By: Michael Grefe, Associate Professor, Interior Design

August 9, 2017

How to Live a Sustainable Lifestyle

We all know about the effects of global warming from books and movies such as Al Gore’s An Inconvenient Truth, and sometimes we feel overwhelmed that we are not doing enough—or should be doing more—to help our planet. Everyone is so busy that we forget about our surroundings and how fragile it is and why we need to protect it, not just for us, but for our children and our children's generation to follow.

A sustainable lifestyle minimizes the harm to our existing natural resources and helps us to reduce our carbon footprint by minimizing our consumption of energy. One example is living in smaller homes, or living off the grid through alternative energy sources. This can not only reduce our energy use, but it can also simplify our lives. Many states are now requiring shoppers to bring their own reusable bags to reduce waste since there are not enough landfills to accommodate all of the plastic and non biodegradable materials that we create. While it's a pain, we all can understand that we would rather look out at the azure blue ocean waves instead of a flotilla of plastic bags cruising along our beaches.

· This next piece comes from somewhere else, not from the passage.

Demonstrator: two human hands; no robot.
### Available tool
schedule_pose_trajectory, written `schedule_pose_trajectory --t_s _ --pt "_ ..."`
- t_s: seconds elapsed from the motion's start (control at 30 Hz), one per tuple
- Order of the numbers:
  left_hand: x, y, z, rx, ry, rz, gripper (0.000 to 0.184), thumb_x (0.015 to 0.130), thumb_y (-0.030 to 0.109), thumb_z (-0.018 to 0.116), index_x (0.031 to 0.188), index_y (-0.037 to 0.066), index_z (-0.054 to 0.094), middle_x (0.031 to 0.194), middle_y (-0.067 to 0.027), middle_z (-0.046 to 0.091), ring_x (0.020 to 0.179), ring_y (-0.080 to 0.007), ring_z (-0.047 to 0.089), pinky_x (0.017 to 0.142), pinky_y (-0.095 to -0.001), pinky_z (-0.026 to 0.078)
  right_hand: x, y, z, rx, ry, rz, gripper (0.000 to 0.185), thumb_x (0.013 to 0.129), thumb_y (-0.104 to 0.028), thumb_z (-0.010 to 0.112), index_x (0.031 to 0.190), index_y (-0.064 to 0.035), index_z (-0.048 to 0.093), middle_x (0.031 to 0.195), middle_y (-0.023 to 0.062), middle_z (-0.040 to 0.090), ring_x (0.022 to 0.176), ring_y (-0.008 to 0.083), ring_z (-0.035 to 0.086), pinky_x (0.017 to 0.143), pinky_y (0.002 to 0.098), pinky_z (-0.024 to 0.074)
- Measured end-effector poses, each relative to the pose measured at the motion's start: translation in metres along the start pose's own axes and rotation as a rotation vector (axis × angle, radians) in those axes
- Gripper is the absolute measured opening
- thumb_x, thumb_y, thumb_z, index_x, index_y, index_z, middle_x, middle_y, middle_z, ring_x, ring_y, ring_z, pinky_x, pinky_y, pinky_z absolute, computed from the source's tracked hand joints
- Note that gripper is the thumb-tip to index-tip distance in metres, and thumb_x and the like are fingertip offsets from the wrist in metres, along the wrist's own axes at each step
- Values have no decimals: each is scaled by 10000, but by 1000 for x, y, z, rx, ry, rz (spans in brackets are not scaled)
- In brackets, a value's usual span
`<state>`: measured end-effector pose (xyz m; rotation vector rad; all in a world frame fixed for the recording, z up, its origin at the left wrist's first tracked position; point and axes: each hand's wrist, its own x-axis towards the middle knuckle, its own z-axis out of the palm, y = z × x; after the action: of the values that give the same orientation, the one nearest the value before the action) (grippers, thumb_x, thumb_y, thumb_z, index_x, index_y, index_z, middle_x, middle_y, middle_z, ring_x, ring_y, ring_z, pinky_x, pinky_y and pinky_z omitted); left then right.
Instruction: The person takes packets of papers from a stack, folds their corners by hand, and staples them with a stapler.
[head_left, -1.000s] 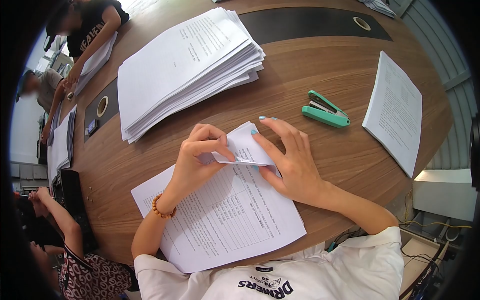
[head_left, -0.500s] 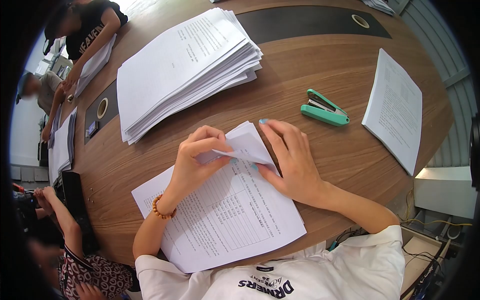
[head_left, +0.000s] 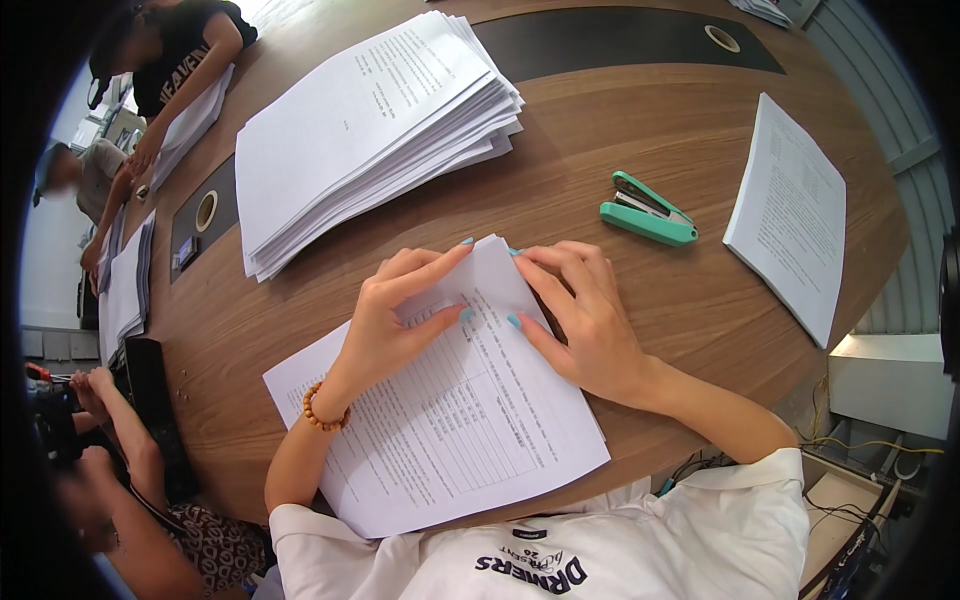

We can live a sustainable lifestyle by reusing our plastic bottles, recycle our cups, and stop purchasing products that don't practice sustainability. Biking, carpooling, ride sharing, taking the bus, as well as walking, are good ways to both save money and reduce your carbon footprint. Buying fuel-efficient cars, energy star appliances, and replacing our gas fired water heater with one using solar energy will help to reduce our fossil fuel consumption. And replacing our incandescent bulbs with LED lighting can help us save money and minimize the amount of blackouts during hot summer months, or power interruptions during the winter. Learning how to repair your old toaster or air conditioner can save you money, but also helps to minimize our landfill usage. Buying used clothing instead of buying clothing at the local shopping mall helps you to both save money and minimizes our usage of natural resources. Who knows, you may start a new fashion trend!! Instead of playing with video games or working on a computer, start spending time hiking outdoors and reading library books, as it will not only save you money but help you to relax. A vegetarian or vegan diet can save substantial resources and can be a healthier and less expensive alternative to the traditional American meat infused diet.

The reality is—we, as a society, produce too much garbage and do not have enough land for landfills or garbage disposal areas so we have to cut back or replace some of our recreation areas and parks with landfills. No one wants to go visit “Mt. Landfill” or “Yosemite Landfill.” We, as a society, want safe drinking water and healthy food, as well as knowing that our future on this planet is secure.

While it can seem daunting on how to start living a sustainable life, the best thing is to get involved through national and local organizations like the Sierra Club or Friends of the Earth, as well as local green meet-up groups. There are even new sustainable communities being built across the United States, which includes new housing, communal gardens for food, and communal daycare as part of a kinder back-to-nature lifestyle. While it's a lot of work living sustainably, the benefits are increased joy and satisfaction, a sense of purpose, and it helps to bring you in touch with a much wider global community. 

Here are the three crucial steps for sustainable living: 

1. Minimizing clutter in your life. 
2. Review what we buy or how we travel, as it helps us understand why we must shift from unsustainable choices and wasteful spending to a more frugal lifestyle. 
3. Living with joy in our lives, balancing our own needs and, at the same time, treating our planet with respect so it can stay viable for generations to come. 

So, who’s with me? There is no time like the present to start making a change that will both help yourself and everyone around you.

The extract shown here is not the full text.